Set down the material exactly as given, please, from its first line through the line that includes "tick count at".

** Opening Raw data block **

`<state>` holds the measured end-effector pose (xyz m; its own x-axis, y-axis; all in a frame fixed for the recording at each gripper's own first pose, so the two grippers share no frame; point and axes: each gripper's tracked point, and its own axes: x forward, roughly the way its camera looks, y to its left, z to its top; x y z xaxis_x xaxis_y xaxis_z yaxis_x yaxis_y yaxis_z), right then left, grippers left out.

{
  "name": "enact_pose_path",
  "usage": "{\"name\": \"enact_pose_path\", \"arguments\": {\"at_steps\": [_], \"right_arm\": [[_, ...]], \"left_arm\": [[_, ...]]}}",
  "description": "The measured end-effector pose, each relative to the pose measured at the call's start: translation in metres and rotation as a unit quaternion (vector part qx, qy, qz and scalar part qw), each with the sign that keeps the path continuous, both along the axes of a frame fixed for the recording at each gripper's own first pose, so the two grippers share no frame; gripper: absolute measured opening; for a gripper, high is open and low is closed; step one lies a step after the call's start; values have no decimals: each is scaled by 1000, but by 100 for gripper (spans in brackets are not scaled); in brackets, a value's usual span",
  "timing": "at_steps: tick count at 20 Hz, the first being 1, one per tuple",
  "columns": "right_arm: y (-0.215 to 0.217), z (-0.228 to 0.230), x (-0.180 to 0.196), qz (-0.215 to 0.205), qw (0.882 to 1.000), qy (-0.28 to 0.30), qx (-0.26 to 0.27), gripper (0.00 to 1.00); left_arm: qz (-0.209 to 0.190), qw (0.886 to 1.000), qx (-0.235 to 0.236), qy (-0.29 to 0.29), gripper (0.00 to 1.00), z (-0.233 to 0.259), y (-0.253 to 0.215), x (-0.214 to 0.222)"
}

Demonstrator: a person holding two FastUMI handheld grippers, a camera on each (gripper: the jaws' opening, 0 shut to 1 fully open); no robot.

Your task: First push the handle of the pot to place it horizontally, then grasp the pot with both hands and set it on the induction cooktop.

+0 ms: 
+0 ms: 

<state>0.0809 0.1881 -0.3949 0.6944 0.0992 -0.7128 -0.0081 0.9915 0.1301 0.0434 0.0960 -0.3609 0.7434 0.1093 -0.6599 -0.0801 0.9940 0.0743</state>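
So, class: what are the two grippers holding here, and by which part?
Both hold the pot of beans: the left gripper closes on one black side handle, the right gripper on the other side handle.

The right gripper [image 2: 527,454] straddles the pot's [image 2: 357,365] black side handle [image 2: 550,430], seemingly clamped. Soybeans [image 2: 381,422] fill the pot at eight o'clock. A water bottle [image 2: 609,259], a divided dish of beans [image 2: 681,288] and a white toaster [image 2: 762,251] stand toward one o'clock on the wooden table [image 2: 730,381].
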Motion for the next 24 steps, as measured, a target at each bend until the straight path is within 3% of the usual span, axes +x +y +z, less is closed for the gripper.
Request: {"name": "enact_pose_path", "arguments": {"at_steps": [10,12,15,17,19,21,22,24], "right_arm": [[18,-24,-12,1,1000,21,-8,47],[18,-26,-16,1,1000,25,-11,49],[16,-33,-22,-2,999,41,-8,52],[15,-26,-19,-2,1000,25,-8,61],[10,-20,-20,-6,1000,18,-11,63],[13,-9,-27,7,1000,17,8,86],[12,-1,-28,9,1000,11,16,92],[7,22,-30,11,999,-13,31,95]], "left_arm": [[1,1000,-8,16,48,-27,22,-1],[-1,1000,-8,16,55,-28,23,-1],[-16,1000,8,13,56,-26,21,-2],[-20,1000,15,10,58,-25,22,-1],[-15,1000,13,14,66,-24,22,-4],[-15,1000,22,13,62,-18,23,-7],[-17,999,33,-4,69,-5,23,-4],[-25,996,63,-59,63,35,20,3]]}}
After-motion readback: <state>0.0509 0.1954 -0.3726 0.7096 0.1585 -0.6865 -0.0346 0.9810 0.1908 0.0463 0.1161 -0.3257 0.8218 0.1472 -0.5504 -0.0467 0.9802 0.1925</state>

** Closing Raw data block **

▶ _Response below_:
`<state>` holds the measured end-effector pose (xyz m; its own x-axis, y-axis; all in a frame fixed for the recording at each gripper's own first pose, so the two grippers share no frame; point and axes: each gripper's tracked point, and its own axes: x forward, roughly the way its camera looks, y to its left, z to its top; x y z xaxis_x xaxis_y xaxis_z yaxis_x yaxis_y yaxis_z), right then left, grippers left out.

{
  "name": "enact_pose_path",
  "usage": "{\"name\": \"enact_pose_path\", \"arguments\": {\"at_steps\": [_], \"right_arm\": [[_, ...]], \"left_arm\": [[_, ...]]}}",
  "description": "The measured end-effector pose, each relative to the pose measured at the call's start: translation in metres and rotation as a unit quaternion (vector part qx, qy, qz and scalar part qw), each with the sign that keeps the path continuous, both along the axes of a frame fixed for the recording at each gripper's own first pose, so the two grippers share no frame; gripper: absolute measured opening; for a gripper, high is open and low is closed; step one lies a step after the call's start; values have no decimals: each is scaled by 1000, but by 100 for gripper (spans in brackets are not scaled); in brackets, a value's usual span",
  "timing": "at_steps: tick count at 20 Hz, the first being 1, one per tuple",

Nothing more remains in this exercise.